I have seen this play out more times than I can count. A team spends months building something genuinely impressive. The engineering is solid. The business case is airtight. And then six months after launch, half the people it was built for have quietly gone back to doing things the old way.
That is not a technology problem. That is a leadership problem.
When we set out to build platforms for more than 450 agents across 42 states at National Land Realty, we made a deliberate decision early on. We were not going to measure success by whether we shipped the platform. We were going to measure it by whether agents would miss it if it disappeared tomorrow.
That reframe changes everything about how you build.
It means getting into the field before you write a single line of requirements. It means sitting with agents, watching how they actually work, not how the process chart says they work. It means accepting that the elegant solution you designed in a conference room is often the wrong solution for someone checking a platform on their phone in a farm driveway with one bar of service.
We have not always gotten it right. There are features we were proud of that never got used, and workflows we thought were obvious that confused people in ways we did not anticipate. Those moments sting a little. They also make the next build better.
That filter never goes away. If anything, it gets harder to apply in an AI driven world where the technology is moving faster than most organizations can absorb it.

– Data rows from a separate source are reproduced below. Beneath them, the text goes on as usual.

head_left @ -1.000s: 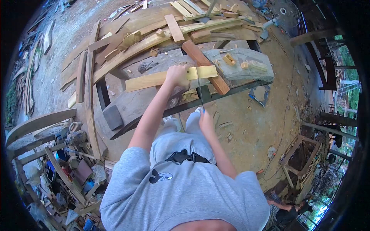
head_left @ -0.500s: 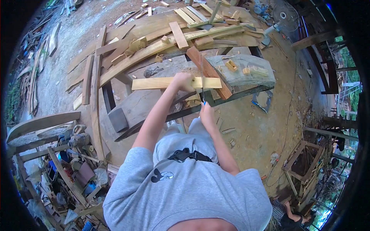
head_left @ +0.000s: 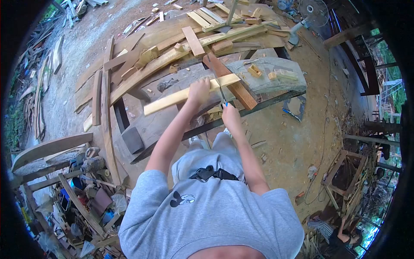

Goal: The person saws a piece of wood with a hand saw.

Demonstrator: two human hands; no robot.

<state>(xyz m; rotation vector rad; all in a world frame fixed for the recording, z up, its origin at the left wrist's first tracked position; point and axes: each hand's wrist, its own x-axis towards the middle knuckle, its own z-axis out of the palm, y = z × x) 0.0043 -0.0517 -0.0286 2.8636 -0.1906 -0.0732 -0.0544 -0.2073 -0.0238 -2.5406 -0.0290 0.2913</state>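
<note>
My left hand is closed over a pale wooden board that lies slanted across the workbench. The board's right part rests over a reddish-brown plank. In my right hand is the handle of a saw, with a bit of blue showing at the grip. The thin saw blade crosses the pale board near its right end, to the right of my left hand, and points away from me.
The thick slab bench carries a small wooden block plane and offcuts. Behind it lie stacked planks. A dark block sits at the bench's left end. A fan stands far right; another person is at lower right.
The pale board has turned, its right end swinging away from me and its left end nearer. My right hand and the saw have shifted slightly forward, and the blade now leans further left.
</note>
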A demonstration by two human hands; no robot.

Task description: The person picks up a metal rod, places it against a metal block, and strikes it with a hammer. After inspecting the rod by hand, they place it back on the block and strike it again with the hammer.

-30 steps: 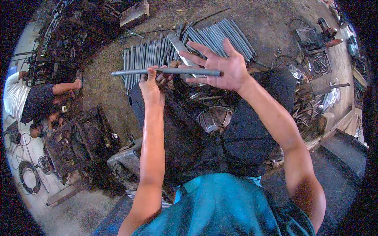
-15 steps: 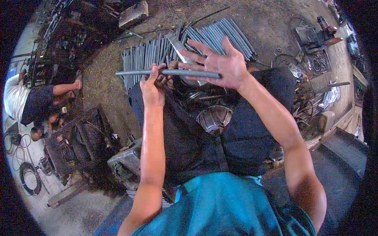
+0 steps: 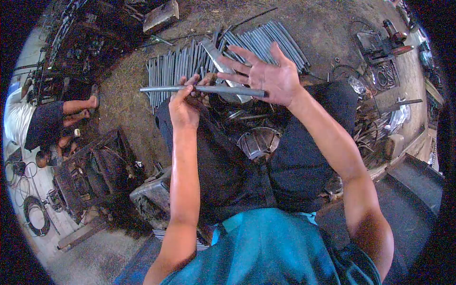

AI can do genuinely remarkable things right now. But remarkable does not automatically mean useful, and useful does not automatically mean adopted. The same agent in that farm driveway does not care what model is running under the hood. They care whether it saves them time and helps them win the deal.
The question we ask before every AI feature is the same one we have always asked. Will the person least excited about new technology find this obvious and valuable?
If the answer is not clearly yes, we are not ready to ship it.